- [EXERCISE OBJECTIVE]
Below are records; repeat them all exactly.
§ §
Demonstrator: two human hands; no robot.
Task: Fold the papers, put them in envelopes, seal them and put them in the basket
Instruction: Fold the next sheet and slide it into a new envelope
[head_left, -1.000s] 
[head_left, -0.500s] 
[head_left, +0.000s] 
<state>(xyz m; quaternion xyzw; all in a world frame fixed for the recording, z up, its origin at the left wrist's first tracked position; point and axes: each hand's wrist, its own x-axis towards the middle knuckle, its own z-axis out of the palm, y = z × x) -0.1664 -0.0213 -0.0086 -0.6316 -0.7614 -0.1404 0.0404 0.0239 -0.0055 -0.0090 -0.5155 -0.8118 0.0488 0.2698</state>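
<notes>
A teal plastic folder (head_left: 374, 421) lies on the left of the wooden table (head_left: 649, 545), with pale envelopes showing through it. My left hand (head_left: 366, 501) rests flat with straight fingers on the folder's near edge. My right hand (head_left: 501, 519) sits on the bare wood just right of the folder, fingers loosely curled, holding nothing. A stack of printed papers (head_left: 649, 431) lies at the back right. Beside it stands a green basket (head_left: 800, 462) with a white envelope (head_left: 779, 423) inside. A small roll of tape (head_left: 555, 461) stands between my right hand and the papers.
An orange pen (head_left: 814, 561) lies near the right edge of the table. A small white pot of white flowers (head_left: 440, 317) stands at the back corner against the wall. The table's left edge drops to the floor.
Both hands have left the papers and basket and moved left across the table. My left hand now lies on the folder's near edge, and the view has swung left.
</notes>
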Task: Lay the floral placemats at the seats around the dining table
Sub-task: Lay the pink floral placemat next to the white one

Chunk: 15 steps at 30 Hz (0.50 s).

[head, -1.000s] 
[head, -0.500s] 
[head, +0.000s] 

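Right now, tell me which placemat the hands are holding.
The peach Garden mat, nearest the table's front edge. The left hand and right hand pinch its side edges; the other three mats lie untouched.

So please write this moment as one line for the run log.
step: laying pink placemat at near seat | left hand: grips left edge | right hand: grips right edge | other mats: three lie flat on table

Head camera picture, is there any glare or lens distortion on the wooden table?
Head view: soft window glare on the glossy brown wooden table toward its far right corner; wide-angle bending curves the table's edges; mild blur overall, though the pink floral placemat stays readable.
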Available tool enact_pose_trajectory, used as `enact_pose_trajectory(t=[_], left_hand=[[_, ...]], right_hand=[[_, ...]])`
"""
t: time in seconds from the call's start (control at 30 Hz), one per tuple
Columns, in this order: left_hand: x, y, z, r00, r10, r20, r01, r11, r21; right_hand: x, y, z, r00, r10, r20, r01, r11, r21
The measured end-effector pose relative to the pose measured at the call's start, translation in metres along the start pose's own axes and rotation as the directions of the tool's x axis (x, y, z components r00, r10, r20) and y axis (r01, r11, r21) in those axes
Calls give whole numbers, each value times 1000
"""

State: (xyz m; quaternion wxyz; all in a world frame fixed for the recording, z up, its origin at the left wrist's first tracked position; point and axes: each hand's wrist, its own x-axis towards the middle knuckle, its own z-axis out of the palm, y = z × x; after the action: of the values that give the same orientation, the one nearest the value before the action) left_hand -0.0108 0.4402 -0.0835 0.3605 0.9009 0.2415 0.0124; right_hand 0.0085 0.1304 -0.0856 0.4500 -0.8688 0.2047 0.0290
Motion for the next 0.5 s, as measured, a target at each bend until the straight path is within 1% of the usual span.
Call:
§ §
- [RESULT FOR THIS EXERCISE]
Demonstrator: two human hands; no robot.
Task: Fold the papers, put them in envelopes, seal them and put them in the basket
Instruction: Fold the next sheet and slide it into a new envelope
[head_left, -1.000s] 
[head_left, -0.500s] 
[head_left, +0.000s] 
<state>(xyz m; quaternion xyzw; all in a world frame fixed for the recording, z up, its origin at the left wrist's first tracked position; point and axes: each hand's wrist, its own x-axis towards the middle knuckle, its own z-axis out of the palm, y = z × x) -0.1664 -0.0213 -0.0086 -0.6316 -0.7614 -0.1404 0.0404 0.0239 -0.0055 -0.0090 -0.5155 -0.8118 0.0488 0.2698</state>
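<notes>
A teal plastic folder (head_left: 374, 421) lies on the left of the wooden table (head_left: 649, 545), with pale envelopes showing through it. My left hand (head_left: 366, 501) rests flat with straight fingers on the folder's near edge. My right hand (head_left: 501, 519) sits on the bare wood just right of the folder, fingers loosely curled, holding nothing. A stack of printed papers (head_left: 649, 431) lies at the back right. Beside it stands a green basket (head_left: 800, 462) with a white envelope (head_left: 779, 423) inside. A small roll of tape (head_left: 555, 461) stands between my right hand and the papers.
An orange pen (head_left: 814, 561) lies near the right edge of the table. A small white pot of white flowers (head_left: 440, 317) stands at the back corner against the wall. The table's left edge drops to the floor.
Both hands have left the papers and basket and moved left across the table. My left hand now lies on the folder's near edge, and the view has swung left.
</notes>
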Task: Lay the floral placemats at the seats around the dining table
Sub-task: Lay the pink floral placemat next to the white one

Chunk: 15 steps at 30 Hz (0.50 s).

[head, -1.000s] 
[head, -0.500s] 
[head, +0.000s] 

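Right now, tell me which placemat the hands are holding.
The peach Garden mat, nearest the table's front edge. The left hand and right hand pinch its side edges; the other three mats lie untouched.

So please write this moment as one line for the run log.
step: laying pink placemat at near seat | left hand: grips left edge | right hand: grips right edge | other mats: three lie flat on table

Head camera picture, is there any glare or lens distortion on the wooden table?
Head view: soft window glare on the glossy brown wooden table toward its far right corner; wide-angle bending curves the table's edges; mild blur overall, though the pink floral placemat stays readable.
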Available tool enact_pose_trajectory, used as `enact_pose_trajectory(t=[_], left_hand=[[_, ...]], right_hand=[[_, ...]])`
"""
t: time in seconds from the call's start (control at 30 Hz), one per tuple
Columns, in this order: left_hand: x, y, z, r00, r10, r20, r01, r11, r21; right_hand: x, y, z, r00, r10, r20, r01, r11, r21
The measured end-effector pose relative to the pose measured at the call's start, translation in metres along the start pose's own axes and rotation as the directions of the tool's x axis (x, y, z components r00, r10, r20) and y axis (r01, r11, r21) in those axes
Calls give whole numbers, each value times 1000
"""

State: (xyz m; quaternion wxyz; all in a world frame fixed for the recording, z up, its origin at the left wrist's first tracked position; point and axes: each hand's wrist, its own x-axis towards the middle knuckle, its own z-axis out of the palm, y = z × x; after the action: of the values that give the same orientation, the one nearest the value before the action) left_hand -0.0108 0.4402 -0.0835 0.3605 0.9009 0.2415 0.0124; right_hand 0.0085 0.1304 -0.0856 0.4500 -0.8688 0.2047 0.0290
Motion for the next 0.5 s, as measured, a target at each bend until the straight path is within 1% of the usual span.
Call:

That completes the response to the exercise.